Her fingers brushed silver strands behind an ear, then slipped down and cupped her jaw as she leaned on her elbow, giving me a soft, explorative gaze. But not a word in response, and yet I heard the whisper of an invitation to continue. “I was enamoured with you all those years, you know. It was a nice neighborhood, our homes way back then, but Meredith, you made the place shine. You warmed those winter days and dazzled us all during the summer.”
It could have been going too far, crossing invisible but concrete boundaries, but I was already halfway up the wall and determined to go over. “Time has changed a lot of things, Meredith, but it hasn’t stolen a speck of your attractiveness; you’ve been a beautiful woman all your life, and you still are.”
Meredith blushed, and her eyes sparked. She shook her head at me, “You must be drunk!” She giggled a quiet, throaty laugh. “But I don’t really care!” Another laugh. “Thank you, that’s a wonderful compliment–each of them, but it’s getting late. We really should get the check.”
That familiar stone dropped in my stomach. Women are always an enigma; right when you think you’ve figured something out, they leave you not knowing whether you are coming or going. After paying and sending our compliments to the kitchen, Meredith and I stepped back onto the street where this collision of past and present began.
Meredith surprised me with a kiss on the cheek, thanking me for a lovely evening. I waited for her to politely beg off, saying our goodbyes and wishing each other the best in our futures. But instead, the wisps of her vanilla-infused perfume lingered beneath my nose, and I felt the warmth of her breath against my ear. She took my hand, softly pressing her fingers over mine while her thumb stroked the hollow of my palm. “If you wouldn’t mind, I’d like to invite myself to your room. It would be lovely to finish this evening with a coffee.”
***
Making love to an older woman when you’re an older man is — splendid. It’s tender and sweet. Deeply passionate and filled with joy and laughter, but most of all, it’s cherished. Maybe because it’s so rare–to dance in the half-light where the youthfulness of bodies stays hidden in the shadows. A window of time where shame is a word unthought of, swept away by the return of soft hands and lingering kisses.
And when the day breaks and the sunbeams cast a spotlight on the reverie of early morning hours basking you in bliss, the moments free of inhibitions dissipate, replaced by modesty and manners.
I slipped silently and swiftly out of bed, vigilant to keep from waking Meredith.
Sunlight cast a golden band between the gap in the curtains and onto Meredith. Her hair shone silver, spilling over a bare shoulder, and the bedsheet, the remaining third that wasn’t twisted and lying on the floor, covered her bum like a sash.

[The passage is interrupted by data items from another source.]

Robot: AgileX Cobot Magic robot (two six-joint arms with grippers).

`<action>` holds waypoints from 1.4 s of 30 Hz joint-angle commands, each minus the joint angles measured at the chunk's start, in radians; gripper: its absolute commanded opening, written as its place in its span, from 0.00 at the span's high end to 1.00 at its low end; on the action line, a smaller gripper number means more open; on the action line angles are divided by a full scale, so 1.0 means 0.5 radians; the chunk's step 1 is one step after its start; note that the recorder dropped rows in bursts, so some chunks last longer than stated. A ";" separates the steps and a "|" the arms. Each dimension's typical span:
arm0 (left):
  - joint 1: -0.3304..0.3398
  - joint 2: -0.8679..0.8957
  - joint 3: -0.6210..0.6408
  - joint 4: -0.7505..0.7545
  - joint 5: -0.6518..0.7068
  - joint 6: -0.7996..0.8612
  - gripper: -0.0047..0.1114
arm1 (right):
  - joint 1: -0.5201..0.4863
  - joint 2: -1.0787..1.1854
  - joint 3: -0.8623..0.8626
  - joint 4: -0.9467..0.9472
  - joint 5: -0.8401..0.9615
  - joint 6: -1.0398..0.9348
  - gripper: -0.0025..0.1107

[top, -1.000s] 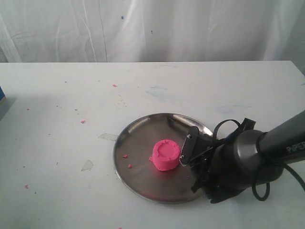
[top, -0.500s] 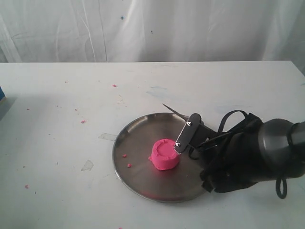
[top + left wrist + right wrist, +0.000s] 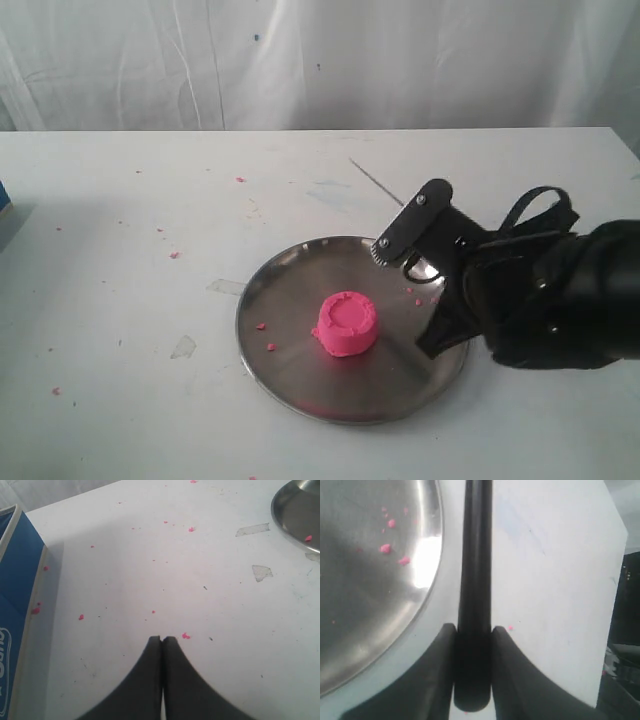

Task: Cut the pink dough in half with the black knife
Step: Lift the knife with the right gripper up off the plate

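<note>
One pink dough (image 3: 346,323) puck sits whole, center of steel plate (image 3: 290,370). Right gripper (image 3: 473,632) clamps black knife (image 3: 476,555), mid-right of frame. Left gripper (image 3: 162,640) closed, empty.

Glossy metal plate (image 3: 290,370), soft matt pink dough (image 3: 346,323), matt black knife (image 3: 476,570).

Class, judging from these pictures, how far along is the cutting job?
Done: the right gripper has the black knife clamped. In hand: its blade points away over the table beyond the steel plate. Left: the pink dough sits whole and uncut. The left gripper is shut, idle.
</note>
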State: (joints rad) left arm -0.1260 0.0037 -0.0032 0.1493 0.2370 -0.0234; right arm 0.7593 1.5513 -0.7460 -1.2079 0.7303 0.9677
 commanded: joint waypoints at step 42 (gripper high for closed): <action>0.008 -0.007 0.006 -0.003 -0.003 -0.004 0.96 | -0.937 -0.504 -0.040 4.498 -0.169 -4.156 0.98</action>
State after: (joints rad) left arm -0.1260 0.0037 -0.0032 0.1493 0.2370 -0.0234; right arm 0.2897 1.3227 -0.7660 1.0492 0.6378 -1.1085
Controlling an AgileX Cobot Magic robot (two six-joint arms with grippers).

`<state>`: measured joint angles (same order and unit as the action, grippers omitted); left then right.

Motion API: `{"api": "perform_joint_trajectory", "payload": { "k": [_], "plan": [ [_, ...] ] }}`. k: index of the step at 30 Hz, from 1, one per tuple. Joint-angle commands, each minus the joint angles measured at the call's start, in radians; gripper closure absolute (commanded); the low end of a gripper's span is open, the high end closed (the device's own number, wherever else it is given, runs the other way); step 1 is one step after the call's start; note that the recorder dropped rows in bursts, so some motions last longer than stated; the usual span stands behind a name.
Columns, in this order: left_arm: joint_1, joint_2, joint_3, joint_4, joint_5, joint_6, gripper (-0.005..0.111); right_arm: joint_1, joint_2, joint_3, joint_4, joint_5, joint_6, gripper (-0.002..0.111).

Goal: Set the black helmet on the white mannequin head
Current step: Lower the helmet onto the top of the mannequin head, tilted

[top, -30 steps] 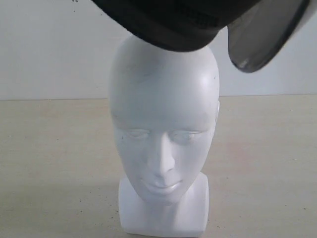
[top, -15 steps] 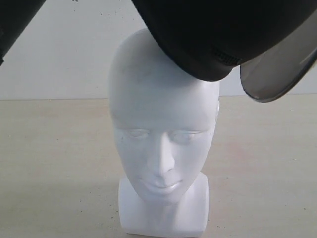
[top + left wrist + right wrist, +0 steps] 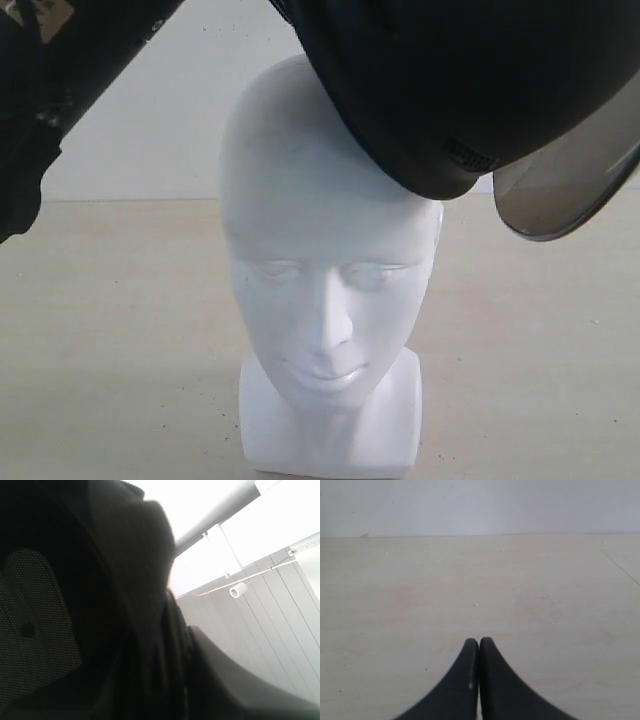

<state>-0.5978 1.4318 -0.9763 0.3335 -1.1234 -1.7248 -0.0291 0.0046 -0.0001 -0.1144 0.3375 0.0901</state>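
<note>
While my left tool lay buried against the dark, mesh-padded lining (image 3: pixel 40 630) of the large, round, open-faced black helmet (image 3: pixel 470 80), I could not make out its jaws or how wide they stood. The helmet hung tilted in the air and nothing else bore it, so I judged that the tool had it gripped somewhere at the rim. My right tool (image 3: pixel 479 647) was pressed shut on nothing, low over the pale bench (image 3: pixel 395 590) and out of the work.

Over the last second the helmet had dropped from the top edge of the exterior view and slid toward the right of it. My black left arm (image 3: pixel 60 90) had come into sight at the upper left. The helmet's lower rim now overlapped the crown of the smooth, bald white mannequin head (image 3: pixel 320 260) on that right side, seemingly touching it. The smoky tinted visor (image 3: pixel 565 190) hung clear beside the temple.

The helmet sat off-centre and canted, its opening not yet over the crown. I reckoned it needed bringing back across and levelling before it could go down.
</note>
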Motion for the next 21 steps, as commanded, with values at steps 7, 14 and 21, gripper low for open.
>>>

Below it, Meredith’s long, tanned, and respectably toned legs lay nude, her feet, crossed at the ankles, displayed pretty toes painted in the same baby blue as her fingernails.
I gazed above the bedsheet and followed the serene wave that fell from the curve of her buttocks to the small of her back. From there to her shoulders, it was a plateau in a hue between sandalwood and cinnamon. I noticed an absence of tan lines and smiled.
Her arms stretched out above her and, diving under the pillows, were crossed at the wrist, revealing the soft shape of a breast almost entirely hidden beneath her. She looked like a swimmer, riding in the seam of weightlessness between water and air–Meredith was an element all unto herself.
I took the pen from the desk and wrote a note on the stationary nearby.
“Went for coffee and croissants. If you wake before I return — wait for me–I’d love to share the morning with you.”